Citibike: Analyze yourself!

In the 5 years that I have lived in NYC, the biggest improvement anything’s made to my quality of life has been Citibike. I like being on wheels, I like being energy efficient, I like the wind in my face, I like my freedom of commute (a regular bike binds itself to you), and I like that it saves my trip data! I like to think I am a Fastridahhh, but we are not always what we think we are. So by baselining myself against this analysis, I wanted to see where I actually truly lie.

The task was simple, get the lat/long of my start and end citibike stations, use Google Distance Matrix API to figure out the biking distance between the two locations, use the time from my citibike data, and get my average speed and see how it changes with distance etc.

Once the stew was cooked, the results were fairly interesting.
My average speed was 13.7 kmph (8.5 mph), but I have done no outlier removal or anything because lazy. The median was pretty much exactly the same as average (13.56 kmph), indicating an even distro. This was a little disappointing frankly, I was only slightly faster than the overall average according to the wider analysis (8.3 mph) and my self image rightly got punched back into its place. I can make up excuses for why it is slower than I feel I ride at, but that is just being dishonest (I have already thought of three, including shifting the blame on someone else).

Most of my trips are short distances that are annoying to walk (1-2 km), with nearly 50% falling in that range, the rest are equally distributed across the other buckets.

Distance Range # Trips Average time (min) Average Speed
0 to 0.5K 8% 1.53 8.24
0.5K to 1K 21% 3.87 11.90
1K to 2K 48% 5.89 13.09
2K to 5K 22% 11.31 14.15
Greater than 5K 1% 16.12 18.84
Grand Total 100% 6.38 13.36

I also wanted to look at how speed varies with distance, as you would expect it to be highly correlated (they were, with a correlation coefficient of 0.4). But I also created a polynomial best fit line with an order of two (anything higher is just overfitting and the data seems to follow a parabolic pattern rather than linear). The R-squared sits nicely (for such unclean data with so few datapoints, especially for higher distances) at 0.265, which vindicates my hunch about it being a parabolic curve. Here’s the pretty chart for your pretty eyes to peruse:

Speed v Distance

If you want to do it too:
Please do, and let me know what your results look like.

Getting the lat/longs:
Surprisingly, Citibike doesn’t have any place that you can get the lat/longs of stations from unless you distill it from their trip data. So I did that. And here’s the file for all you guys (updated till March 2017, includes Jersey City citibike locations)
Citibike Stations Lat Long

Using the Google Distance Matrix API:
I prefer Excel for small analysis, so wanted to write a VBA code that would get me the distance between two lat/long pairs. Here’s what I made, with a little help from my friends over at StackOverflow given that I don’t really know VBA. You can create a new module, paste this code there save it, and then use the function called getDist to get the distance between the lat/long of the locations (which you’ll need to vlookup from the station lat/long map that I shared earlier)

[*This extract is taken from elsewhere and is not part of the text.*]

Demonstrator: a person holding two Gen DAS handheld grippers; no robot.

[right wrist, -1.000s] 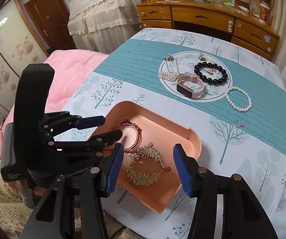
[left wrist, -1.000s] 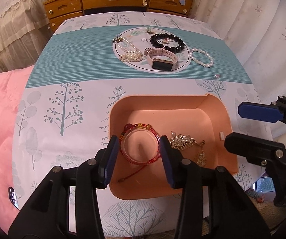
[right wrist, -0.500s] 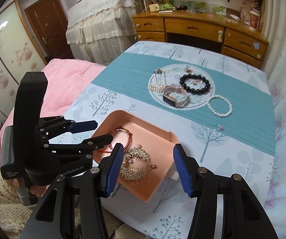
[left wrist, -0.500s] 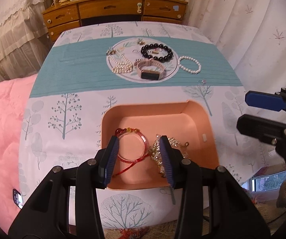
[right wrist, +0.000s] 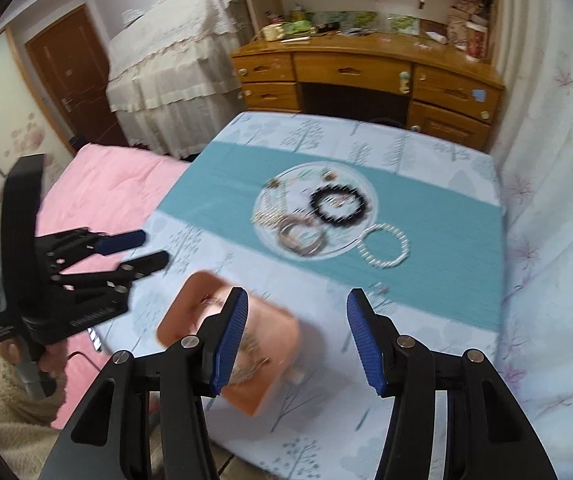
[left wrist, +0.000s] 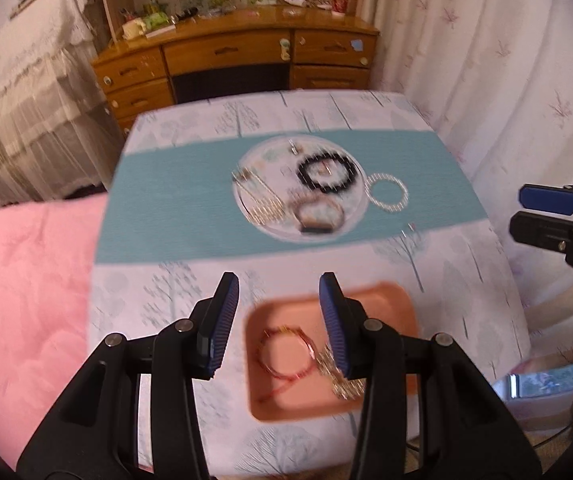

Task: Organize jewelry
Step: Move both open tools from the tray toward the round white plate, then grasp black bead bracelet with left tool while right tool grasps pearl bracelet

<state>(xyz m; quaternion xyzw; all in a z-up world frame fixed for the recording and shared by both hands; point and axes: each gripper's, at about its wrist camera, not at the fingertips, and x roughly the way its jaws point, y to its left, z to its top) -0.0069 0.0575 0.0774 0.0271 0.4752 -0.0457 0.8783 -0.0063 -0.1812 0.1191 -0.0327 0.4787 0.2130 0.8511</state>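
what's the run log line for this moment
left tongs: open, empty | right tongs: open, empty | tray: red bracelet, gold piece

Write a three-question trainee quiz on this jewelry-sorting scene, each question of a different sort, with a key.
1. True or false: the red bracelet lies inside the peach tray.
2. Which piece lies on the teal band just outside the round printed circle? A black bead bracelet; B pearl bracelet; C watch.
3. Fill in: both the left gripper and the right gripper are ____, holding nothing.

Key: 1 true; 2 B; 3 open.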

(WordPress is being a prick and not letting me format this properly, so please insert tabs at appropriate places)

Public Function getDist(orig_lat As Double, orig_Double As Double, end_lat As Double, end_long As Double) As String

Dim xhrRequest As XMLHTTP60
Dim domDoc As DOMDocument60
Dim domDoc2 As DOMDocument60
Dim nodes As IXMLDOMNodeList
Dim node As IXMLDOMNode

'You must acquire a google api key and enter it here
Dim googleKey As String
googleKey = "XXX" 'your api key here

'Send a "GET" request for place/textsearch
Set xhrRequest = New XMLHTTP60

Dim requrl As String
requrl = "" & orig_lat & "," & orig_Double & _
"&destinations=" & end_lat & "," & end_long & "&mode=bicycling" & "&key=" & googleKey

xhrRequest.Open "GET", requrl

'Save the response into a document
Set domDoc = New DOMDocument60
domDoc.LoadXML xhrRequest.responseText

'Find the first node that is called "distance" and is the child of the "result" node. The SelectSingleNode will pick the first result, as google can return multiple options
Set ixnlDistanceNodes = domDoc.SelectSingleNode("//distance/value")

If Not ixnlDistanceNodes Is Nothing Then
getDist = ixnlDistanceNodes.Text
getDist = -1
End If

Set domDoc = Nothing
Set xhrRequest = Nothing

End Function